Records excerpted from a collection
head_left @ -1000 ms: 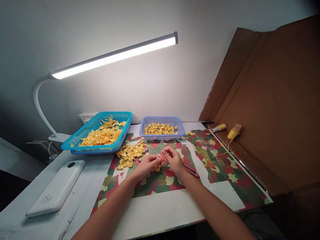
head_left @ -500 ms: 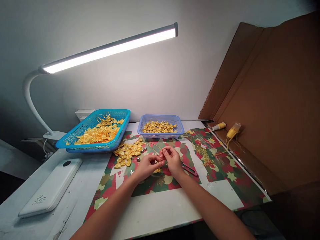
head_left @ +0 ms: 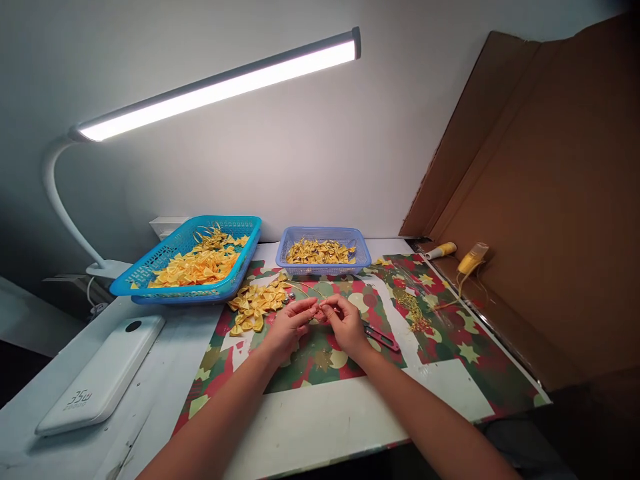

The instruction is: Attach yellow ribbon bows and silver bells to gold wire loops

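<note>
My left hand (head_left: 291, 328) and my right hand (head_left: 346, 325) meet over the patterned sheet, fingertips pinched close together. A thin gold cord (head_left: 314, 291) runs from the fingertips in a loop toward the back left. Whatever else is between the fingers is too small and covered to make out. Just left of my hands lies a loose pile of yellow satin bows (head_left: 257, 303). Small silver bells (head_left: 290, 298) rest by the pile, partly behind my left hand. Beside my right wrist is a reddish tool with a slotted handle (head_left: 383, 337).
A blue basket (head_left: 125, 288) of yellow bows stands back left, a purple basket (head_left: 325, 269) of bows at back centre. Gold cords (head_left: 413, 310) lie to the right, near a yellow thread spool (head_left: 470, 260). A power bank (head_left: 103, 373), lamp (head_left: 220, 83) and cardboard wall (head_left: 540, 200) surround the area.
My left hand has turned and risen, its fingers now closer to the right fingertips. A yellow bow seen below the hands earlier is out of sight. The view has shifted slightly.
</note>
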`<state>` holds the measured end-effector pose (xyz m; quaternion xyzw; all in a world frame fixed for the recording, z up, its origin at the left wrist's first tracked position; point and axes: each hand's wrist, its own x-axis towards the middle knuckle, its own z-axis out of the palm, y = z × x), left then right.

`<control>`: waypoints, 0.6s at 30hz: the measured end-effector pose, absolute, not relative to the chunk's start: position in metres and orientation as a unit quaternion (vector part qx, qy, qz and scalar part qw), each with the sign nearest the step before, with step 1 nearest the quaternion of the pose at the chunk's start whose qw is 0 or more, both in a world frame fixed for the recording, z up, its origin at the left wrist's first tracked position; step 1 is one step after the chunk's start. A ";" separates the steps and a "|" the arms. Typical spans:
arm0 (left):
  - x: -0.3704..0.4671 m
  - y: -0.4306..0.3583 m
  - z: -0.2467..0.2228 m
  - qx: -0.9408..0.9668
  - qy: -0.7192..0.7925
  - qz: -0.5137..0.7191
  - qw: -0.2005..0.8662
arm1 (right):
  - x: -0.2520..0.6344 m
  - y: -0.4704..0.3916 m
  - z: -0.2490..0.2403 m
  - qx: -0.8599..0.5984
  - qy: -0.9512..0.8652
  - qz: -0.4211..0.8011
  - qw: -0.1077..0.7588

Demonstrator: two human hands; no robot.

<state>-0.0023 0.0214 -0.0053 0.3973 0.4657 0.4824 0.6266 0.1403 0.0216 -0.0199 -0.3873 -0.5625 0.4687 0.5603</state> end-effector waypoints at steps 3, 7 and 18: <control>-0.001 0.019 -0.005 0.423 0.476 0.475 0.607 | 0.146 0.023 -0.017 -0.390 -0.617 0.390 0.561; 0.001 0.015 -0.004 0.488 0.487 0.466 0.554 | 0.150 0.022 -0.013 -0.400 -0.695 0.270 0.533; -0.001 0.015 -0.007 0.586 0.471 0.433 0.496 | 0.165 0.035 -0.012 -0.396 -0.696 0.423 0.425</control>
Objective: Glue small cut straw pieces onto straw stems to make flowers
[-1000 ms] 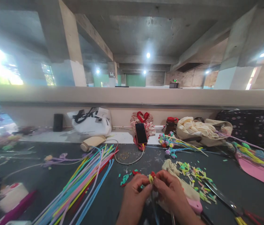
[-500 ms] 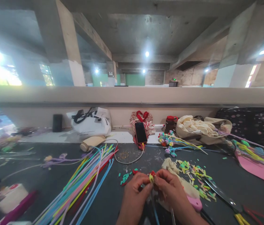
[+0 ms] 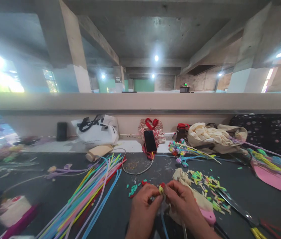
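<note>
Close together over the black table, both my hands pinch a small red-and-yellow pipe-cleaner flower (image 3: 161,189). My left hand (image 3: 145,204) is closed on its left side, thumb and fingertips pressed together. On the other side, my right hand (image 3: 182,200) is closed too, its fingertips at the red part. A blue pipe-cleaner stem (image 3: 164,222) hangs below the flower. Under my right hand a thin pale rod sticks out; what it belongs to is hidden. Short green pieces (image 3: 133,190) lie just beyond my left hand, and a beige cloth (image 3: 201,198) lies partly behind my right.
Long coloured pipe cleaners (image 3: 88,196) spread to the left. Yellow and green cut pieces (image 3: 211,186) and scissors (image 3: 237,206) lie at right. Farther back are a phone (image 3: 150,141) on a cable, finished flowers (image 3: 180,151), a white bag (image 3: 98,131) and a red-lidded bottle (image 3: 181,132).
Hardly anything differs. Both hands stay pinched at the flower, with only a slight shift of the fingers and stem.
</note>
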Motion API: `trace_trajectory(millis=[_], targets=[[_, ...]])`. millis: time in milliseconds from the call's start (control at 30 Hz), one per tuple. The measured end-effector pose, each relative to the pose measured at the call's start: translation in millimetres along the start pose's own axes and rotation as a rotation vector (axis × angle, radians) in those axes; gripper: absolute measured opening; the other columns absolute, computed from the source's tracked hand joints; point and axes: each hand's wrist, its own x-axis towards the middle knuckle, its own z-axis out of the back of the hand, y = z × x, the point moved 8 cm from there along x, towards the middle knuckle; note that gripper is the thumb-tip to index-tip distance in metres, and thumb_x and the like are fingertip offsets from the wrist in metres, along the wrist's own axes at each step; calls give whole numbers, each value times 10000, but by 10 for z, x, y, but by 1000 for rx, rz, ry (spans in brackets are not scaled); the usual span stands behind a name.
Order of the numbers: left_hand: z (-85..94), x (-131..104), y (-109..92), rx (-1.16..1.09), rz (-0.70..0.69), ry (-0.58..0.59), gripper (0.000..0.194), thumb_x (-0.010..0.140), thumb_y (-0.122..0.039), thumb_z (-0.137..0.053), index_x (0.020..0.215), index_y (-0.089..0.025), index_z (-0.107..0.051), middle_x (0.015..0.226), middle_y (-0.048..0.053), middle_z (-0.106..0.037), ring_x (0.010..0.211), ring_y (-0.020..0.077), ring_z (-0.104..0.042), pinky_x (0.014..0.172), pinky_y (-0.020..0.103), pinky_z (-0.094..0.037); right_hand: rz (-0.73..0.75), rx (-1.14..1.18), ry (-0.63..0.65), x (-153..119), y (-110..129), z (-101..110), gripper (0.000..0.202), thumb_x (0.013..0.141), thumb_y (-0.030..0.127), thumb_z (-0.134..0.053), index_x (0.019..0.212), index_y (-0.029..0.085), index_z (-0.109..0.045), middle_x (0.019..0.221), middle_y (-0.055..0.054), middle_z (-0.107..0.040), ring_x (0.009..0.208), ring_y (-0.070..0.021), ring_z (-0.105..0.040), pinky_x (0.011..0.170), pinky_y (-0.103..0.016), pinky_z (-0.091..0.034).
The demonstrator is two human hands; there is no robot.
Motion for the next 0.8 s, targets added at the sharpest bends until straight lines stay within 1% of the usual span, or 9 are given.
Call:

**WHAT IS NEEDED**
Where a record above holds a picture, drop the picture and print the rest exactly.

**SOLUTION TO THIS EXERCISE**
head_left @ -1000 ms: 
head_left @ -500 ms: 
head_left @ +0 ms: 

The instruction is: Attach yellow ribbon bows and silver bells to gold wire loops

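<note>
My left hand (head_left: 291, 328) and my right hand (head_left: 346, 325) meet over the patterned sheet, fingertips pinched close together. A thin gold cord (head_left: 314, 291) runs from the fingertips in a loop toward the back left. Whatever else is between the fingers is too small and covered to make out. Just left of my hands lies a loose pile of yellow satin bows (head_left: 257, 303). Small silver bells (head_left: 290, 298) rest by the pile, partly behind my left hand. Beside my right wrist is a reddish tool with a slotted handle (head_left: 383, 337).
A blue basket (head_left: 125, 288) of yellow bows stands back left, a purple basket (head_left: 325, 269) of bows at back centre. Gold cords (head_left: 413, 310) lie to the right, near a yellow thread spool (head_left: 470, 260). A power bank (head_left: 103, 373), lamp (head_left: 220, 83) and cardboard wall (head_left: 540, 200) surround the area.
My left hand has turned and risen, its fingers now closer to the right fingertips. A yellow bow seen below the hands earlier is out of sight. The view has shifted slightly.
</note>
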`<state>` holds the measured end-effector pose (xyz m; quaternion xyzw; all in a world frame fixed for the recording, z up, its origin at the left wrist's first tracked position; point and axes: each hand's wrist, its own x-axis towards the middle knuckle, its own z-axis out of the palm, y = z × x), left then right.

`<control>`: waypoints, 0.6s at 30hz: the measured end-effector pose, absolute, not relative to the chunk's start: position in metres and orientation as a unit quaternion (vector part qx, qy, qz and scalar part qw), each with the sign nearest the step before, with step 1 nearest the quaternion of the pose at the chunk's start whose qw is 0 or more, both in a world frame fixed for the recording, z up, its origin at the left wrist's first tracked position; step 1 is one step after the chunk's start. A ";" separates the steps and a "|" the arms. Typical spans:
arm0 (left):
  - x: -0.3704..0.4671 m
  - y: -0.4306..0.3583 m
  - z: -0.2467..0.2228 m
  - qx: -0.9408..0.9668
  - qy: -0.7192..0.7925
  - qz: -0.5137..0.7191
  - qw: -0.2005..0.8662
arm1 (right):
  - x: -0.2520..0.6344 m
  - y: -0.4704..0.3916 m
  - z: -0.2490..0.2403 m
  - qx: -0.8599..0.5984
  - qy: -0.9512..0.8652
  - qz: -0.4211..0.8011
  - qw: -0.1077..0.7588

Demonstrator: two human hands; no robot.

<state>-0.0023 0.0214 -0.0053 0.3973 0.4657 0.4824 0.6266 0.1403 0.0216 -0.0199 -0.3873 -0.5625 0.4687 0.5603</state> end-effector waypoints at steps 3, 7 and 18: <control>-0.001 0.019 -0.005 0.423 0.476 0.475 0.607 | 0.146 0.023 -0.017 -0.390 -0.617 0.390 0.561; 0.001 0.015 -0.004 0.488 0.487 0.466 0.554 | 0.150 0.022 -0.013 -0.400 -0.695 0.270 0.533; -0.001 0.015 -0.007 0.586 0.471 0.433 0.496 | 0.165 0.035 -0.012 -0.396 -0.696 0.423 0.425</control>
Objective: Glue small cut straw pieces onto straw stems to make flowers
[-1000 ms] 
[-500 ms] 
[+0 ms] 
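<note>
Close together over the black table, both my hands pinch a small red-and-yellow pipe-cleaner flower (image 3: 161,189). My left hand (image 3: 145,204) is closed on its left side, thumb and fingertips pressed together. On the other side, my right hand (image 3: 182,200) is closed too, its fingertips at the red part. A blue pipe-cleaner stem (image 3: 164,222) hangs below the flower. Under my right hand a thin pale rod sticks out; what it belongs to is hidden. Short green pieces (image 3: 133,190) lie just beyond my left hand, and a beige cloth (image 3: 201,198) lies partly behind my right.
Long coloured pipe cleaners (image 3: 88,196) spread to the left. Yellow and green cut pieces (image 3: 211,186) and scissors (image 3: 237,206) lie at right. Farther back are a phone (image 3: 150,141) on a cable, finished flowers (image 3: 180,151), a white bag (image 3: 98,131) and a red-lidded bottle (image 3: 181,132).
Hardly anything differs. Both hands stay pinched at the flower, with only a slight shift of the fingers and stem.
</note>
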Motion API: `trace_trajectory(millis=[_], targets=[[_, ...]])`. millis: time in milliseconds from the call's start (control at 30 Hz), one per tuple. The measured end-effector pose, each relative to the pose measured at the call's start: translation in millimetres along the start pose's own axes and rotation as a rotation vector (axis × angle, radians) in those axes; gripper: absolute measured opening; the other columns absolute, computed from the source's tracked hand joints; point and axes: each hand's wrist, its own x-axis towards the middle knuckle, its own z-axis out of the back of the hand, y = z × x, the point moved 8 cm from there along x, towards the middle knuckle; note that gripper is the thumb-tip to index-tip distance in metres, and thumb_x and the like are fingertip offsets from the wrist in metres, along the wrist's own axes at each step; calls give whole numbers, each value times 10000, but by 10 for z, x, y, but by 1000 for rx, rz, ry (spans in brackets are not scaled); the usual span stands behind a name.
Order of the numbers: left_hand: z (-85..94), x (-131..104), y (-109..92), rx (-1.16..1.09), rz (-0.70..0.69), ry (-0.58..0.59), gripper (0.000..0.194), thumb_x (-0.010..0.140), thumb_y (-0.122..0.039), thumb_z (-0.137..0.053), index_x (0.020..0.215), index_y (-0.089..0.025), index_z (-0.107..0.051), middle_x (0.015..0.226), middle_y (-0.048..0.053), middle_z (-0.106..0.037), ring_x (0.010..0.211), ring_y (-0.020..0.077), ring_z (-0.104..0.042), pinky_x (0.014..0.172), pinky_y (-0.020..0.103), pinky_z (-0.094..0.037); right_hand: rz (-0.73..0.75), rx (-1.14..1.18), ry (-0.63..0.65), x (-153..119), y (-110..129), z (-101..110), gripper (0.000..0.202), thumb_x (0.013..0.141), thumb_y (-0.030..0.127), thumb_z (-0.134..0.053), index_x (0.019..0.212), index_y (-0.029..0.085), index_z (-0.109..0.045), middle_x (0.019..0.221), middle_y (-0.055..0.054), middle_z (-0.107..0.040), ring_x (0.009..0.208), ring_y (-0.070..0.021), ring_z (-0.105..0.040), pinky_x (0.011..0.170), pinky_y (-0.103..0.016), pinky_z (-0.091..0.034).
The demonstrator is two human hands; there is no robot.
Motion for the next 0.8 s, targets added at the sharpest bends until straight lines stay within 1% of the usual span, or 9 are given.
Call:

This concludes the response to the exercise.